Which Side Are You On?

Megan and I have been through these woods before, but the question of card check essentially rests on the question of whether you think employers wield too much power in union elections, whether you believe union intimidation can match them, and whether you believe there are other measures capable of redress. So let's try it this way:

Things an Employer Can Do To Keep You From Joining A Union: Force you into captive meetings. Threaten to close your plant/store/site. Threaten to fire you. Actually fire you. Hire professional union busters. Give preferential treatment, either through scheduling or promotion, to employees willing to identify union supporters. Reduce the hours or inconveniently schedule suspected union supporters. Fire union supporters. Reassign you.

What Unions Can Do: Demand you join a union. Ask you to join a union. Threaten to screw you if you don't support the union and one is created.

Notice the imbalance? Either side, of course, could go way outside the law and begin beating the shit out of you, or actually shooting at you, but that's unlikely. Further, survey evidence shows that workers feel much more intimidation from employers than union, even during card check elections. The evidence of union intimidation simply isn't there.

The answer of individuals who have never before evinced any anxiety over the plight of organizers is that, fine, it's true that employers wield too much power, but the right to a secret vote is inviolate and the answer is to increase employer penalties and reform the NLRB elections process. This is a legitimate objection if and only if you're willing to actually advocate for that outcome. If you're only willing to mention it as a counter-argument to card check, it is simply a diversionary tactic.

All that said, I'd be perfectly happy with a grand compromise that fully leveled the NLRB process while preserving the secret ballot. But that compromise isn't in the offing. And given that employers have played with a stacked deck for far too long, I'm willing to push things in the other direction and walk it back if the outcomes are undesirable. But as it is, card check is a way to create more union members. Those arguing against card check, by and large, don't want this to happen. I do want this to happen. That's what the argument is actually over. Both sides, theoretically, could meet in the middle for reforms. But that's not what those claiming the middle are actually advocating. Indeed, The Wall Street Journal reported on a potential compromise today, and noted a Chamber of Commerce spokesman promising "the Chamber and other business groups would fight the [compromise] binding-arbitration portion of the bill just as hard as the card-check rule." In the end, this isn't about voting processes. Indeed, given how much both sides have at stake, and how much power employers naturally wield over employees, I'm skeptical fair votes are even possible. This is about unions vs. corporations. The only question is which side are you on?

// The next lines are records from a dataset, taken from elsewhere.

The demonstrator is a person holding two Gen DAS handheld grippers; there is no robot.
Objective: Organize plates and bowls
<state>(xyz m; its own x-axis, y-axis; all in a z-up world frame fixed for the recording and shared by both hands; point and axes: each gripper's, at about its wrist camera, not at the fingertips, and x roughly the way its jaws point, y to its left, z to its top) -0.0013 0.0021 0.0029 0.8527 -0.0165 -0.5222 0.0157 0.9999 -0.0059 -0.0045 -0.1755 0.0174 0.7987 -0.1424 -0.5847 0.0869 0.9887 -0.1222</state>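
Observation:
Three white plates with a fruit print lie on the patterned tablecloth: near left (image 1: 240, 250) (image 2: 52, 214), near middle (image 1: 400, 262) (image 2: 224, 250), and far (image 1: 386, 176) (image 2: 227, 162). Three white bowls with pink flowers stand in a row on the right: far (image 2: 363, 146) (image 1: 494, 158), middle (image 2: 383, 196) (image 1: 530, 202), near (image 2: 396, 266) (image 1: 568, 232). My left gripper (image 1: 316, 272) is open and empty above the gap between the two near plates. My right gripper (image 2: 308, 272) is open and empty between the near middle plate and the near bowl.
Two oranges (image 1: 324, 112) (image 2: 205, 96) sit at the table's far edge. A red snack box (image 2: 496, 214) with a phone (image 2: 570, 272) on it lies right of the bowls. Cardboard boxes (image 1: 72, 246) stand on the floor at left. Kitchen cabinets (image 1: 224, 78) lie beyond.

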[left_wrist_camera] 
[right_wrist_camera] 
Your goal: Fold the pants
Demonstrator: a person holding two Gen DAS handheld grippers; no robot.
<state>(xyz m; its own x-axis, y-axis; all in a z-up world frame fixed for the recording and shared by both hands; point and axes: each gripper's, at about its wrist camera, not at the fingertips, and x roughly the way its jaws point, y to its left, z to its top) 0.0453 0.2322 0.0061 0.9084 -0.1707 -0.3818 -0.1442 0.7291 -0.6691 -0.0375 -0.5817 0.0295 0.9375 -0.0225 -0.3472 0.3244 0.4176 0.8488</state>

March 1, 2007 in Labor | Permalink

Comments

I have no problem with unions as long as a person that doesn't wish to join is not prevented from working as in a right-to-work state. It's just as heinous to force workers one way as it is the other.

Posted by: Fred Jones | Mar 1, 2007 9:13:34 AM

Interfering with freedom of association is more heinous than "forcing" union membership.

In non-RTW states, those who want to work in union shops but don't want to be represented by the union can embrace that favorite refrain of corporate apologists and find another job.

Posted by: tps12 | Mar 1, 2007 9:29:18 AM

Fred, God find me this massive number of workers who don't want to join a union or engage in collective bargaining. RTW is just another way of saying "shafting the workers". It more often results in a "right to be fired" than a "right to work".

Posted by: soullite | Mar 1, 2007 9:39:14 AM

Most anti-union articles that I have seen and heard are anecdotal, most pro-union articles have been backed up by court rulings. It makes a difference to me. I know it irks many of my contract labour friends that they have to pay union dues and receive few services but then it irks my union member friends that contract labour is used to bust the union. Most of the anecdotes boil down to the company setting the contract employee up to fail, and most of the court rulings boil down to the company setting an employee, union or otherwise, up to fail. On a fair playing field either option would work, but until management moves from "always taking things to court regardless of cost" to "negotiated settlements can work", than I have to side with card checkng.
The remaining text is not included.